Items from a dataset
▼
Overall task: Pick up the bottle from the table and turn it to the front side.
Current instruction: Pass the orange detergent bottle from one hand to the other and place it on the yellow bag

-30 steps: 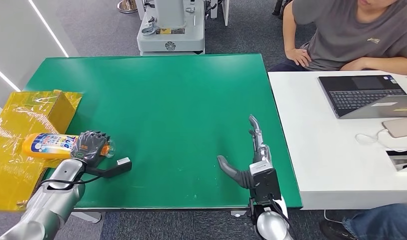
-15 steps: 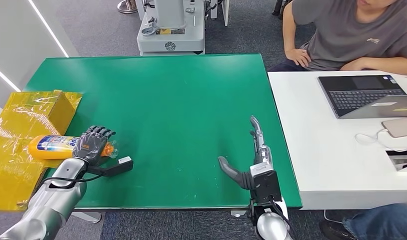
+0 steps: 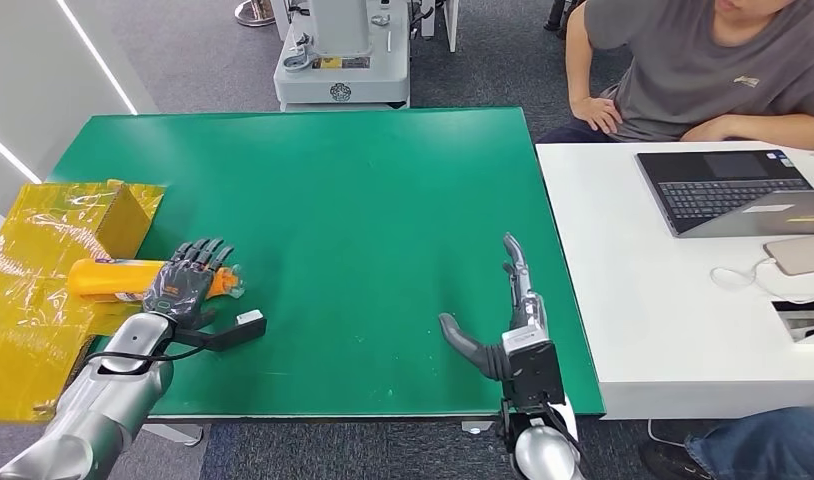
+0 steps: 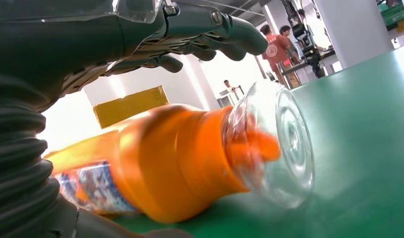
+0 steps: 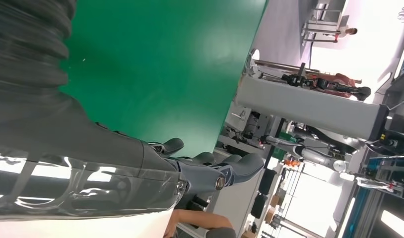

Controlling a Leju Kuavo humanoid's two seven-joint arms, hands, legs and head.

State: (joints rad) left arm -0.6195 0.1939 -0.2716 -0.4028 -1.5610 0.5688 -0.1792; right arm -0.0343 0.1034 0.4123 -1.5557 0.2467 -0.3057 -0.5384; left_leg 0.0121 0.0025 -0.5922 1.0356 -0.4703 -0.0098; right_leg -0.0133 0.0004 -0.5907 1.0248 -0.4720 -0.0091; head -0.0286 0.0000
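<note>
Low at left of frame: bottle [image 3: 111, 278], orange, lying sideways on green surface [image 3: 363, 220], clear cap [image 4: 274, 144] toward centre. Left hand [image 3: 188, 280] spread over its neck, holding nothing. Probably light, stiff, slick plastic, apt to roll; best taken round the body. Lower right: right hand [image 3: 503, 320] open, idle.

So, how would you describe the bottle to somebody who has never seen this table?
Look at the green table, at its near left corner beside the yellow wrapped box. There an orange plastic bottle lies on its side under the robot's left hand. Its clear cap sets it apart.
</note>
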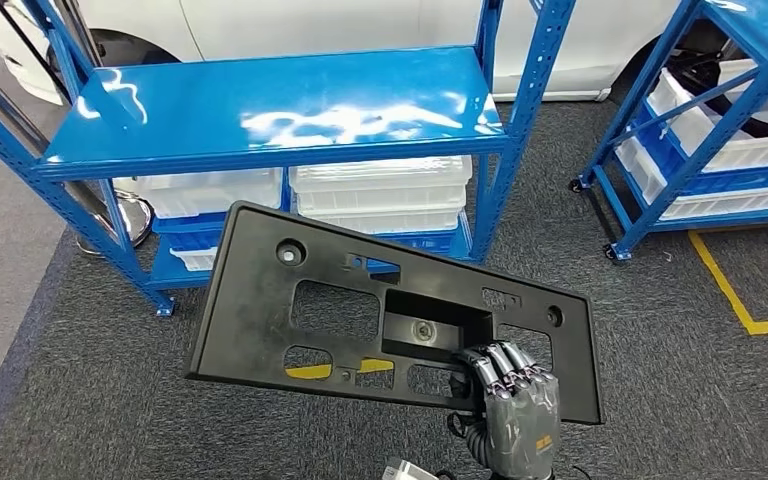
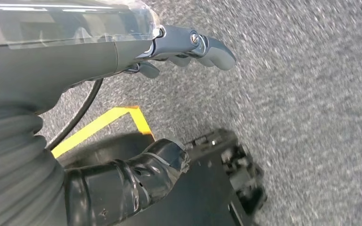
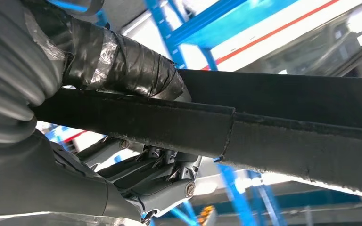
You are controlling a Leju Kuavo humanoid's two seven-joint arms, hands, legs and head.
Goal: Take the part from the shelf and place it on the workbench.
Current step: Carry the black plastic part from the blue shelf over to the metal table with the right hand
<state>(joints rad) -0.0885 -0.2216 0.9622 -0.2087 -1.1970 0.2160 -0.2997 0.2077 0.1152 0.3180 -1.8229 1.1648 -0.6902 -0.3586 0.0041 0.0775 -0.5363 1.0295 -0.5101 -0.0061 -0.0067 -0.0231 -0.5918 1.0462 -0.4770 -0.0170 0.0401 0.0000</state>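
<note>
In the head view a large flat black plastic part [image 1: 260,300] with several cut-outs hangs tilted in front of the blue shelf [image 1: 280,110], whose top board is bare. My right hand [image 1: 515,405] grips the part at its lower right edge, fingers over the top face. In the right wrist view the part's edge [image 3: 287,136] runs across, pinched between the taped thumb [image 3: 122,66] and the fingers [image 3: 165,183] below it. My left hand [image 2: 179,47] hangs over grey carpet, holding nothing, its fingers apart from the taped thumb [image 2: 136,174].
White bins [image 1: 380,190] fill the shelf's lower level. A second blue shelf [image 1: 720,120] with white bins stands to the right, yellow floor tape [image 1: 735,290] beside it. A white car [image 1: 360,20] is behind the shelves. Grey carpet lies between.
</note>
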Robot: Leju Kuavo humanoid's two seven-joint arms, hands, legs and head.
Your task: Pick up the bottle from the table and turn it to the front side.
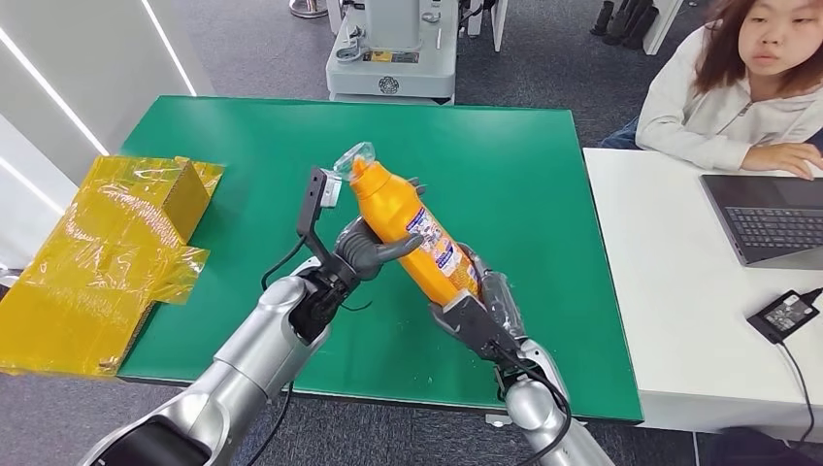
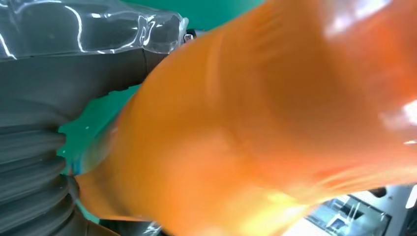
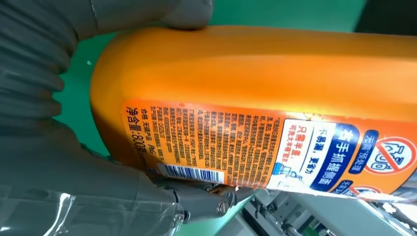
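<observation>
Both hands, left (image 1: 367,250) and right (image 1: 482,309), grip the tilted bottle (image 1: 412,228) above the tabletop (image 1: 543,194), mid-turn; next, probably rotate it until the front label faces forward.

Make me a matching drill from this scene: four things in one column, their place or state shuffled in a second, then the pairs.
1. bottle
2. laptop
3. yellow wrapped box
4. right hand

A. on the white table
B. at the green table's left edge
C. held tilted above the green table
D. grips the bottle's base

Pairs: 1-C, 2-A, 3-B, 4-D
</observation>
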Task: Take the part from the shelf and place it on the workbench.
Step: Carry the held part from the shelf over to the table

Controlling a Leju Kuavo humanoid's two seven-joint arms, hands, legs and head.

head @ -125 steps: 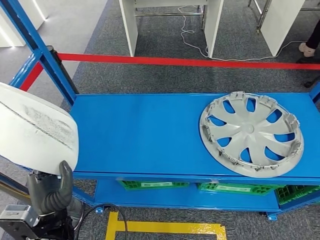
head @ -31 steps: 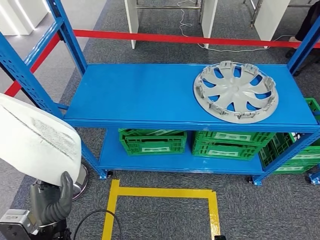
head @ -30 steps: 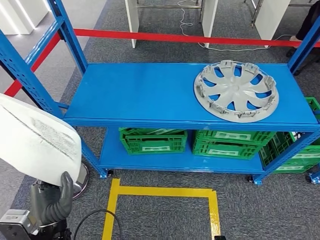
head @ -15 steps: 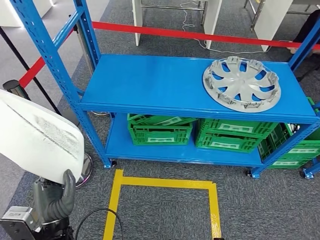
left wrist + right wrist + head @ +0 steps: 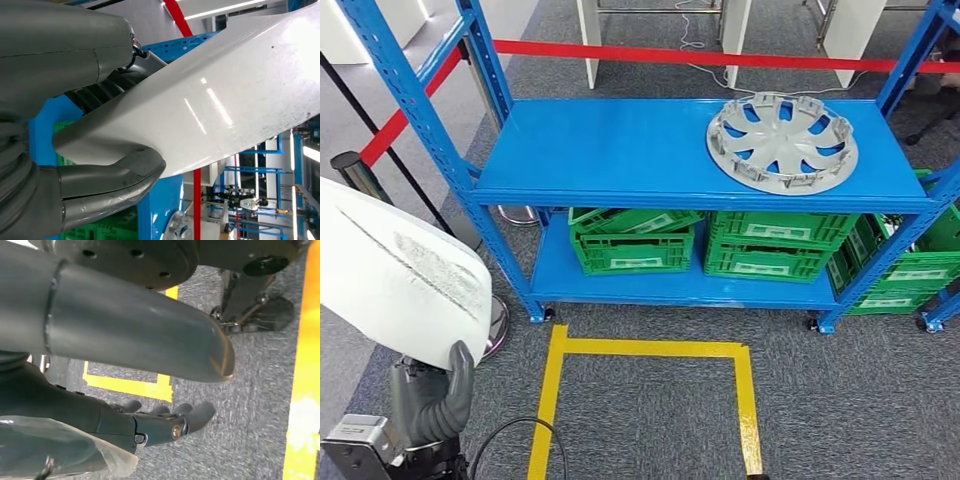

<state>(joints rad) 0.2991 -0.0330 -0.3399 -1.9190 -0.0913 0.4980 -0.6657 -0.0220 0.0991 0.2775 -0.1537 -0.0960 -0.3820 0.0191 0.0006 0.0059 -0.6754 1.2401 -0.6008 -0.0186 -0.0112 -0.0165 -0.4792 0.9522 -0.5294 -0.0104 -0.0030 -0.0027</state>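
Observation:
My left hand (image 5: 430, 400) grips a large white curved part (image 5: 395, 270) by its lower edge at the lower left of the head view. In the left wrist view the grey thumb and fingers of the left hand (image 5: 86, 182) clamp the glossy white part (image 5: 211, 100) from both sides. A silver wheel cover (image 5: 781, 140) lies flat on the right end of the blue shelf's top board (image 5: 607, 150), well away from both hands. My right hand (image 5: 158, 422) hangs over the grey carpet with its fingers stretched out and nothing in it.
Green crates (image 5: 633, 240) fill the shelf's lower level. Yellow tape (image 5: 644, 350) marks a rectangle on the carpet in front of the shelf. A red barrier line (image 5: 697, 58) runs behind it. A barrier post base (image 5: 497, 325) stands at the shelf's left foot.
The camera has backed away from the shelf, so more floor and the whole rack show. The left hand keeps the same hold on the white part.

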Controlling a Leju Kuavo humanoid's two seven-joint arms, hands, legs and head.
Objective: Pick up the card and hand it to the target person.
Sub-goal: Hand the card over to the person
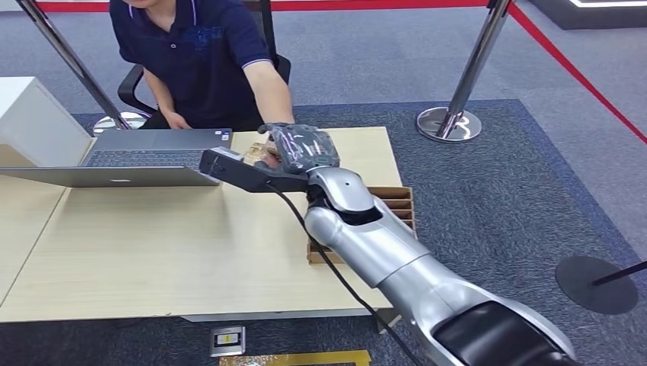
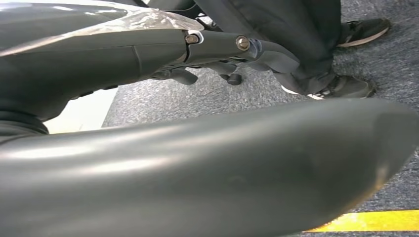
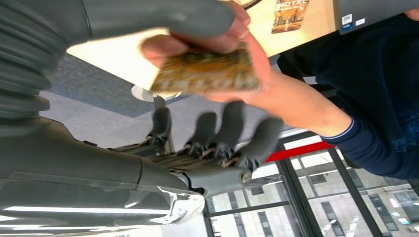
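Note:
The card [image 3: 207, 74], brown and gold with a printed picture, is pinched in the person's hand [image 3: 267, 84], which reaches across the table. My right hand [image 1: 301, 146] is stretched over the far edge of the wooden table [image 1: 152, 244], right at that hand. In the right wrist view my thumb [image 3: 163, 17] lies over the person's fingers, while my dark fingers [image 3: 217, 128] are spread, with a gap between them and the card. The person [image 1: 198, 53], in a dark blue shirt, sits behind the table. My left hand [image 2: 217, 59] hangs by my side holding nothing.
An open laptop [image 1: 145, 145] stands at the back left of the table, with a white box [image 1: 30, 122] beside it. A cardboard divider box [image 1: 400, 202] sits under my right forearm. Another card [image 3: 290, 15] lies on the table. A stanchion [image 1: 458, 99] stands behind on the right.

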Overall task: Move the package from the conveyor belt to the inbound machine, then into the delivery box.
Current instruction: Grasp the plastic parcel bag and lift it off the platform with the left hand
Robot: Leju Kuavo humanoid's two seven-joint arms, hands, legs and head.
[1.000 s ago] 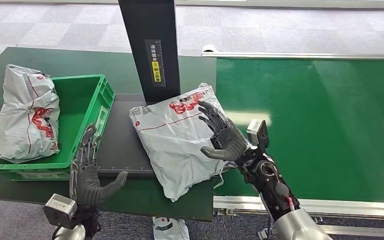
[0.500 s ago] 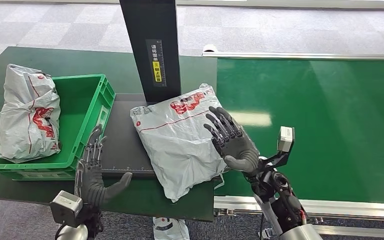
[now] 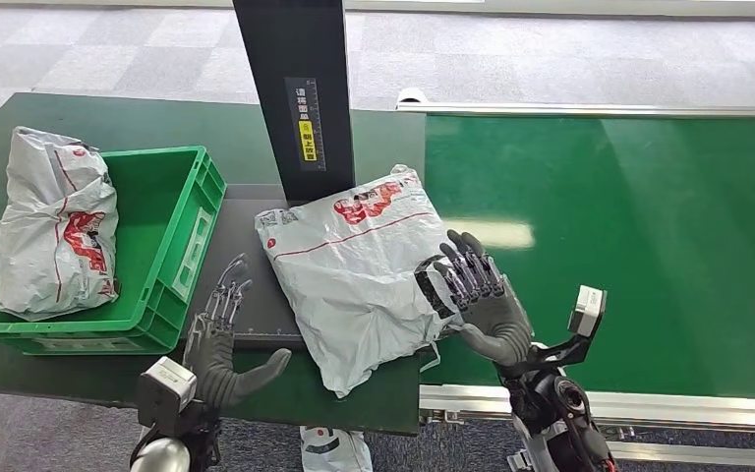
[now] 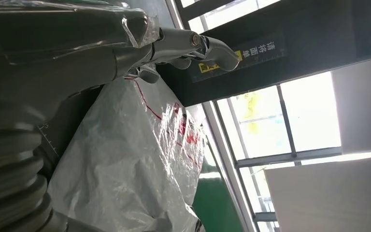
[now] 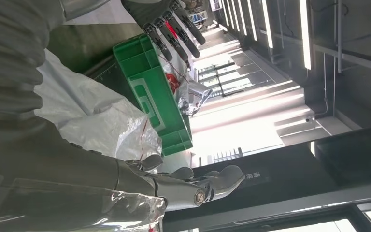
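1. Right robot hand (image 3: 479, 295) is spread open beside the grey package (image 3: 354, 265); left robot hand (image 3: 218, 339) is open, empty.
2. Package lies on the inbound machine's black platform (image 3: 241, 265), overhanging its edge.
3. Risk: a one-sided push could slide it off.

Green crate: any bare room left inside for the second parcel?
Yes: the green crate is bare on its right half, between the bagged parcel and the wall nearest the black platform. The left half is crowded.

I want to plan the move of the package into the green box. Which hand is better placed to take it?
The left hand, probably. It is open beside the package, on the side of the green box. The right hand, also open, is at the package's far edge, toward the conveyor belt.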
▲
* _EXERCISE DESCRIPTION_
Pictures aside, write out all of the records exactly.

* _RESULT_
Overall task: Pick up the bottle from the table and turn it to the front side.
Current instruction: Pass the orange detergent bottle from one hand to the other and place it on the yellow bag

-30 steps: 
-15 steps: 
+0 steps: 
+0 steps: 
+0 steps: 

Controlling a Leju Kuavo humanoid's two seven-joint arms, hands, legs and head.

State: (joints rad) left arm -0.6195 0.1939 -0.2716 -0.4028 -1.5610 0.5688 -0.1792; right arm -0.0343 0.1034 0.4123 -1.5557 0.2467 -0.3057 -0.5384; left_leg 0.0121 0.0025 -0.5922 1.0356 -0.4703 -0.0098; right_leg -0.0133 0.0004 -0.5907 1.0248 -0.4720 -0.0091; head -0.0286 0.0000
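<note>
Low at left of frame: bottle [image 3: 111, 278], orange, lying sideways on green surface [image 3: 363, 220], clear cap [image 4: 274, 144] toward centre. Left hand [image 3: 188, 280] spread over its neck, holding nothing. Probably light, stiff, slick plastic, apt to roll; best taken round the body. Lower right: right hand [image 3: 503, 320] open, idle.

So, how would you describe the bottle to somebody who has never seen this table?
Look at the green table, at its near left corner beside the yellow wrapped box. There an orange plastic bottle lies on its side under the robot's left hand. Its clear cap sets it apart.
</note>
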You are controlling a Leju Kuavo humanoid's two seven-joint arms, hands, legs and head.
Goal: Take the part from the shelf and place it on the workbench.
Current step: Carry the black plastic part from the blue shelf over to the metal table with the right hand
<state>(joints rad) -0.0885 -0.2216 0.9622 -0.2087 -1.1970 0.2160 -0.2997 0.2077 0.1152 0.3180 -1.8229 1.1648 -0.6902 -0.3586 0.0041 0.0775 -0.5363 1.0295 -0.5101 -0.0061 -0.0067 -0.0231 -0.5918 1.0462 -0.4770 -0.0170 0.0401 0.0000</state>
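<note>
In the head view a large flat black plastic part [image 1: 260,300] with several cut-outs hangs tilted in front of the blue shelf [image 1: 280,110], whose top board is bare. My right hand [image 1: 515,405] grips the part at its lower right edge, fingers over the top face. In the right wrist view the part's edge [image 3: 287,136] runs across, pinched between the taped thumb [image 3: 122,66] and the fingers [image 3: 165,183] below it. My left hand [image 2: 179,47] hangs over grey carpet, holding nothing, its fingers apart from the taped thumb [image 2: 136,174].
White bins [image 1: 380,190] fill the shelf's lower level. A second blue shelf [image 1: 720,120] with white bins stands to the right, yellow floor tape [image 1: 735,290] beside it. A white car [image 1: 360,20] is behind the shelves. Grey carpet lies between.
</note>
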Robot: Leju Kuavo humanoid's two seven-joint arms, hands, legs and head.
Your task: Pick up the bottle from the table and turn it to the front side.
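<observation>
Both hands, left (image 1: 367,250) and right (image 1: 482,309), grip the tilted bottle (image 1: 412,228) above the tabletop (image 1: 543,194), mid-turn; next, probably rotate it until the front label faces forward.

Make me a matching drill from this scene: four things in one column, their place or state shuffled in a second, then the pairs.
1. bottle
2. laptop
3. yellow wrapped box
4. right hand

A. on the white table
B. at the green table's left edge
C. held tilted above the green table
D. grips the bottle's base

Pairs: 1-C, 2-A, 3-B, 4-D
</observation>
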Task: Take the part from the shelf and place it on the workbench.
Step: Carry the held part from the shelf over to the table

Controlling a Leju Kuavo humanoid's two seven-joint arms, hands, legs and head.

head @ -125 steps: 
head @ -31 steps: 
head @ -30 steps: 
head @ -15 steps: 
left wrist + right wrist + head @ +0 steps: 

<state>(joints rad) 0.2991 -0.0330 -0.3399 -1.9190 -0.0913 0.4980 -0.6657 -0.0220 0.0991 0.2775 -0.1537 -0.0960 -0.3820 0.0191 0.0006 0.0059 -0.6754 1.2401 -0.6008 -0.0186 -0.0112 -0.0165 -0.4792 0.9522 -0.5294 -0.0104 -0.0030 -0.0027</state>
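Observation:
My left hand (image 5: 430, 400) grips a large white curved part (image 5: 395, 270) by its lower edge at the lower left of the head view. In the left wrist view the grey thumb and fingers of the left hand (image 5: 86, 182) clamp the glossy white part (image 5: 211, 100) from both sides. A silver wheel cover (image 5: 781, 140) lies flat on the right end of the blue shelf's top board (image 5: 607, 150), well away from both hands. My right hand (image 5: 158, 422) hangs over the grey carpet with its fingers stretched out and nothing in it.
Green crates (image 5: 633, 240) fill the shelf's lower level. Yellow tape (image 5: 644, 350) marks a rectangle on the carpet in front of the shelf. A red barrier line (image 5: 697, 58) runs behind it. A barrier post base (image 5: 497, 325) stands at the shelf's left foot.
The camera has backed away from the shelf, so more floor and the whole rack show. The left hand keeps the same hold on the white part.
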
Controlling a Leju Kuavo humanoid's two seven-joint arms, hands, legs and head.
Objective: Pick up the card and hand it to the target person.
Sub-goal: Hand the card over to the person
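Note:
The card [image 3: 207, 74], brown and gold with a printed picture, is pinched in the person's hand [image 3: 267, 84], which reaches across the table. My right hand [image 1: 301, 146] is stretched over the far edge of the wooden table [image 1: 152, 244], right at that hand. In the right wrist view my thumb [image 3: 163, 17] lies over the person's fingers, while my dark fingers [image 3: 217, 128] are spread, with a gap between them and the card. The person [image 1: 198, 53], in a dark blue shirt, sits behind the table. My left hand [image 2: 217, 59] hangs by my side holding nothing.
An open laptop [image 1: 145, 145] stands at the back left of the table, with a white box [image 1: 30, 122] beside it. A cardboard divider box [image 1: 400, 202] sits under my right forearm. Another card [image 3: 290, 15] lies on the table. A stanchion [image 1: 458, 99] stands behind on the right.
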
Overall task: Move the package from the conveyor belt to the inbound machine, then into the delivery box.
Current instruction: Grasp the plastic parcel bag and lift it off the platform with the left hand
Robot: Leju Kuavo humanoid's two seven-joint arms, hands, legs and head.
[1.000 s ago] 
[0.500 s ago] 
[now] 
[now] 
[now] 
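1. Right robot hand (image 3: 479, 295) is spread open beside the grey package (image 3: 354, 265); left robot hand (image 3: 218, 339) is open, empty.
2. Package lies on the inbound machine's black platform (image 3: 241, 265), overhanging its edge.
3. Risk: a one-sided push could slide it off.

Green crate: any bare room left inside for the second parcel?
Yes: the green crate is bare on its right half, between the bagged parcel and the wall nearest the black platform. The left half is crowded.

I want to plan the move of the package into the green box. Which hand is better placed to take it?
The left hand, probably. It is open beside the package, on the side of the green box. The right hand, also open, is at the package's far edge, toward the conveyor belt.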

What the exercise asked for is now done.